## Instructions for the task
When you write out the entries, keep every line exactly as it appears.

## Dataset extract
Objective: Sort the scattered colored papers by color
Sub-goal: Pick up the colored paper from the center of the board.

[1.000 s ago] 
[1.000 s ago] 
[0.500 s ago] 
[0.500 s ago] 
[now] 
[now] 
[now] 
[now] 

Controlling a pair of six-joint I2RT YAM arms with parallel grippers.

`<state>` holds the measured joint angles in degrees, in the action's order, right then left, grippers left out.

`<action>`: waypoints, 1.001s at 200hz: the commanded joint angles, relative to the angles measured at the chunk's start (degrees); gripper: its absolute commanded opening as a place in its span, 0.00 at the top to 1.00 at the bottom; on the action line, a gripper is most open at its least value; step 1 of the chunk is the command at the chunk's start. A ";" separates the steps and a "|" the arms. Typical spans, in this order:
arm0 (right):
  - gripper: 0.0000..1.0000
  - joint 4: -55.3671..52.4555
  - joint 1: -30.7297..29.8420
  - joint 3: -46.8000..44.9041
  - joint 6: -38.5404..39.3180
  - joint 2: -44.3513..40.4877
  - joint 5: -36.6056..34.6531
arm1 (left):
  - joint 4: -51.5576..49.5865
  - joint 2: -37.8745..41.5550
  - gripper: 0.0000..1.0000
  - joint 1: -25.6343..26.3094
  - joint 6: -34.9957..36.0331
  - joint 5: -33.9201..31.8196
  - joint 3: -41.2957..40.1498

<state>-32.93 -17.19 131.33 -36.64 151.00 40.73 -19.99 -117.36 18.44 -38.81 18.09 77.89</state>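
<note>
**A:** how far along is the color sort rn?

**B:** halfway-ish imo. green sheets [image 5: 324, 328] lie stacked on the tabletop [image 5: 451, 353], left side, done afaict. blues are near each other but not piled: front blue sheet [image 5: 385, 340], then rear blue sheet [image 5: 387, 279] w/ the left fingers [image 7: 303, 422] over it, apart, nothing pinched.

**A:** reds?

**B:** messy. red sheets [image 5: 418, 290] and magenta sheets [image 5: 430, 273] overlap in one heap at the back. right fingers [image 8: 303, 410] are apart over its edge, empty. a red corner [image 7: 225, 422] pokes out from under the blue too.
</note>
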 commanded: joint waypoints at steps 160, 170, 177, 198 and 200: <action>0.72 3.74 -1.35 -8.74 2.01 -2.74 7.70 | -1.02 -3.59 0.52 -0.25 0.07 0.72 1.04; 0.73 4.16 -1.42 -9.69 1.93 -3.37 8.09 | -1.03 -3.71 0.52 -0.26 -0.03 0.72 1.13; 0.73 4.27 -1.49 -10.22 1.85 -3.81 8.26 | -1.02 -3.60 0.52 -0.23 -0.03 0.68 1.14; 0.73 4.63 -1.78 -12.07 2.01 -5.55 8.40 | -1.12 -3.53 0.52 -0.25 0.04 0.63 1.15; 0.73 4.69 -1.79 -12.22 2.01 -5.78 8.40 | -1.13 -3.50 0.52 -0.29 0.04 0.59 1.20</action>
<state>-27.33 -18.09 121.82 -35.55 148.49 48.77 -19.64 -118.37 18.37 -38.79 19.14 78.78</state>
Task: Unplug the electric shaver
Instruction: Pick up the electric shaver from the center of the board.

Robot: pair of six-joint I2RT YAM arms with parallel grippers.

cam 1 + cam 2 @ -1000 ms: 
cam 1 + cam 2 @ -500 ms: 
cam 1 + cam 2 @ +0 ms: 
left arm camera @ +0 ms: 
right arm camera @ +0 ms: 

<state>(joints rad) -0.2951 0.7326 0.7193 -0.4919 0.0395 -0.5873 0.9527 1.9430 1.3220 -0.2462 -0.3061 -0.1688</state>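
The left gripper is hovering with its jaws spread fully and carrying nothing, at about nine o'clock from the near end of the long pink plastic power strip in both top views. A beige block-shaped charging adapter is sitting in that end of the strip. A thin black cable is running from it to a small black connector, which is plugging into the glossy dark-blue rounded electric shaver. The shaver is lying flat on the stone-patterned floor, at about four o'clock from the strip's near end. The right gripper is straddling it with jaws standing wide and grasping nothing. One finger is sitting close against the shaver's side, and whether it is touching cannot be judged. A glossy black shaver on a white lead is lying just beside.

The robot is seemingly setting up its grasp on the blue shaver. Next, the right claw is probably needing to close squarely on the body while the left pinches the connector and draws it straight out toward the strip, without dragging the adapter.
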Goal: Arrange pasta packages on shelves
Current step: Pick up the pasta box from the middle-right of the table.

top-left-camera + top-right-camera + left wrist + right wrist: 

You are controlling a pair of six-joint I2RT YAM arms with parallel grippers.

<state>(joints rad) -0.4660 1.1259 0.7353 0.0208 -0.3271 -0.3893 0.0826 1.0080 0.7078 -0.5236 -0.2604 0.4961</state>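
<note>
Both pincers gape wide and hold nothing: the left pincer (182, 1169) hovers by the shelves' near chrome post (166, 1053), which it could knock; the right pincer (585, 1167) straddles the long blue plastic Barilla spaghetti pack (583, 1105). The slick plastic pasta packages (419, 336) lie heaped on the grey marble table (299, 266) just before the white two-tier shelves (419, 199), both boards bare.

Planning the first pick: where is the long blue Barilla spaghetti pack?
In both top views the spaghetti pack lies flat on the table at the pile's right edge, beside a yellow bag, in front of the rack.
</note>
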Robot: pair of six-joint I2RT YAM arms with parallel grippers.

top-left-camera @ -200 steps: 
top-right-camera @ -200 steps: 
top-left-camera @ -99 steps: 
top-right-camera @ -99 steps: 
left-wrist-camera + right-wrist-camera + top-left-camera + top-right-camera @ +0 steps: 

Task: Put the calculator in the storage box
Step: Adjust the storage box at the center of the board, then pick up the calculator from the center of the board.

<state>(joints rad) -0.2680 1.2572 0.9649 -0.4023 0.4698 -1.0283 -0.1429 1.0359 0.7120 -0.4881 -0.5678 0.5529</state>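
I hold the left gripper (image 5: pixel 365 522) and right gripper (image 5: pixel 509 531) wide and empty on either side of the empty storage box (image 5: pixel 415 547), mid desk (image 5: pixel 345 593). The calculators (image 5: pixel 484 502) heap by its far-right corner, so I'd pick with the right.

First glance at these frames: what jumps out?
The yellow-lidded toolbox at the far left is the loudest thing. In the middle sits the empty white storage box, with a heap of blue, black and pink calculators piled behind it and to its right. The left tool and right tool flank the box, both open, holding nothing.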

## Output below
Objective: Sort the scattered colored papers by color
Sub-goal: Pick up the colored paper from the center of the board.

[1.000 s ago] 
[1.000 s ago] 
[0.500 s ago] 
[0.500 s ago] 
[now] 
[now] 
[now] 
[now] 

Controlling a pair of six-joint I2RT YAM arms with parallel grippers.

`<state>` holds the measured joint angles in degrees, in the action's order, right then left, grippers left out.

`<action>`: waypoints, 1.001s at 200hz: the commanded joint angles, relative to the angles measured at the chunk's start (degrees); gripper: its absolute commanded opening as a place in its span, 0.00 at the top to 1.00 at the bottom; on the action line, a gripper is most open at its least value; step 1 of the chunk is the command at the chunk's start. A ";" separates the steps and a "|" the arms. Typical spans, in this order:
arm0 (right):
  - gripper: 0.0000..1.0000
  - joint 4: -55.3671..52.4555
  - joint 1: -30.7297..29.8420
  - joint 3: -46.8000..44.9041
  - joint 6: -38.5404..39.3180
  - joint 2: -44.3513..40.4877
  - joint 5: -36.6056..34.6531
arm1 (left):
  - joint 4: -51.5576..49.5865
  - joint 2: -37.8745..41.5550
  - gripper: 0.0000..1.0000
  - joint 1: -25.6343..26.3094
  - joint 6: -34.9957..36.0331
  - joint 5: -33.9201..31.8196
  - joint 3: -41.2957..40.1498

<state>-32.93 -17.19 131.33 -36.64 151.00 40.73 -19.99 -117.36 18.44 -38.81 18.09 77.89</state>
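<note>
**A:** how far along is the color sort rn?

**B:** halfway-ish imo. green sheets [image 5: 324, 328] lie stacked on the tabletop [image 5: 451, 353], left side, done afaict. blues are near each other but not piled: front blue sheet [image 5: 385, 340], then rear blue sheet [image 5: 387, 279] w/ the left fingers [image 7: 303, 422] over it, apart, nothing pinched.

**A:** reds?

**B:** messy. red sheets [image 5: 418, 290] and magenta sheets [image 5: 430, 273] overlap in one heap at the back. right fingers [image 8: 303, 410] are apart over its edge, empty. a red corner [image 7: 225, 422] pokes out from under the blue too.
</note>
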 commanded: joint waypoints at steps 160, 170, 177, 198 and 200: <action>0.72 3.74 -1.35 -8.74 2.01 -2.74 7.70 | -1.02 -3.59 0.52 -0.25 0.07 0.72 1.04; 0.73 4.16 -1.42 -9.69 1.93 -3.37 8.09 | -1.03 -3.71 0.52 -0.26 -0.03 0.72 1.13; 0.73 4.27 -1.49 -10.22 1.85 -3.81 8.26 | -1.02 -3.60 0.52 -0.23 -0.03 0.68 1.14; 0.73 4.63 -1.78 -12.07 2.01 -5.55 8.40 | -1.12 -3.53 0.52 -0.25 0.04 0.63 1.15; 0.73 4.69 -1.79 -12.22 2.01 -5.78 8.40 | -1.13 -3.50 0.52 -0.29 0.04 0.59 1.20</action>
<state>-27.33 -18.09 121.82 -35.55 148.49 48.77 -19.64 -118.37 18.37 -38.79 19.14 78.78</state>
Task: Unplug the electric shaver
Instruction: Pick up the electric shaver from the center of the board.

Robot: pair of six-joint I2RT YAM arms with parallel grippers.

cam 1 + cam 2 @ -1000 ms: 
cam 1 + cam 2 @ -500 ms: 
cam 1 + cam 2 @ +0 ms: 
left arm camera @ +0 ms: 
right arm camera @ +0 ms: 

<state>(joints rad) -0.2951 0.7326 0.7193 -0.4919 0.0395 -0.5873 0.9527 1.9430 1.3220 -0.2462 -0.3061 -0.1688</state>
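The left gripper is hovering with its jaws spread fully and carrying nothing, at about nine o'clock from the near end of the long pink plastic power strip in both top views. A beige block-shaped charging adapter is sitting in that end of the strip. A thin black cable is running from it to a small black connector, which is plugging into the glossy dark-blue rounded electric shaver. The shaver is lying flat on the stone-patterned floor, at about four o'clock from the strip's near end. The right gripper is straddling it with jaws standing wide and grasping nothing. One finger is sitting close against the shaver's side, and whether it is touching cannot be judged. A glossy black shaver on a white lead is lying just beside.

The robot is seemingly setting up its grasp on the blue shaver. Next, the right claw is probably needing to close squarely on the body while the left pinches the connector and draws it straight out toward the strip, without dragging the adapter.
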Goal: Arrange pasta packages on shelves
Current step: Pick up the pasta box from the middle-right of the table.

top-left-camera + top-right-camera + left wrist + right wrist: 

You are controlling a pair of six-joint I2RT YAM arms with parallel grippers.

<state>(joints rad) -0.4660 1.1259 0.7353 0.0208 -0.3271 -0.3893 0.0826 1.0080 0.7078 -0.5236 -0.2604 0.4961</state>
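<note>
Both pincers gape wide and hold nothing: the left pincer (182, 1169) hovers by the shelves' near chrome post (166, 1053), which it could knock; the right pincer (585, 1167) straddles the long blue plastic Barilla spaghetti pack (583, 1105). The slick plastic pasta packages (419, 336) lie heaped on the grey marble table (299, 266) just before the white two-tier shelves (419, 199), both boards bare.

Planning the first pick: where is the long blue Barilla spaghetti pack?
In both top views the spaghetti pack lies flat on the table at the pile's right edge, beside a yellow bag, in front of the rack.
</note>
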Robot: pair of six-joint I2RT YAM arms with parallel grippers.

top-left-camera @ -200 steps: 
top-right-camera @ -200 steps: 
top-left-camera @ -99 steps: 
top-right-camera @ -99 steps: 
left-wrist-camera + right-wrist-camera + top-left-camera + top-right-camera @ +0 steps: 

Task: Put the calculator in the storage box
Step: Adjust the storage box at the center of the board, then pick up the calculator from the center of the board.

<state>(joints rad) -0.2680 1.2572 0.9649 -0.4023 0.4698 -1.0283 -0.1429 1.0359 0.7120 -0.4881 -0.5678 0.5529</state>
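I hold the left gripper (image 5: pixel 365 522) and right gripper (image 5: pixel 509 531) wide and empty on either side of the empty storage box (image 5: pixel 415 547), mid desk (image 5: pixel 345 593). The calculators (image 5: pixel 484 502) heap by its far-right corner, so I'd pick with the right.

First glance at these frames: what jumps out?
The yellow-lidded toolbox at the far left is the loudest thing. In the middle sits the empty white storage box, with a heap of blue, black and pink calculators piled behind it and to its right. The left tool and right tool flank the box, both open, holding nothing.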

No additional output will be produced.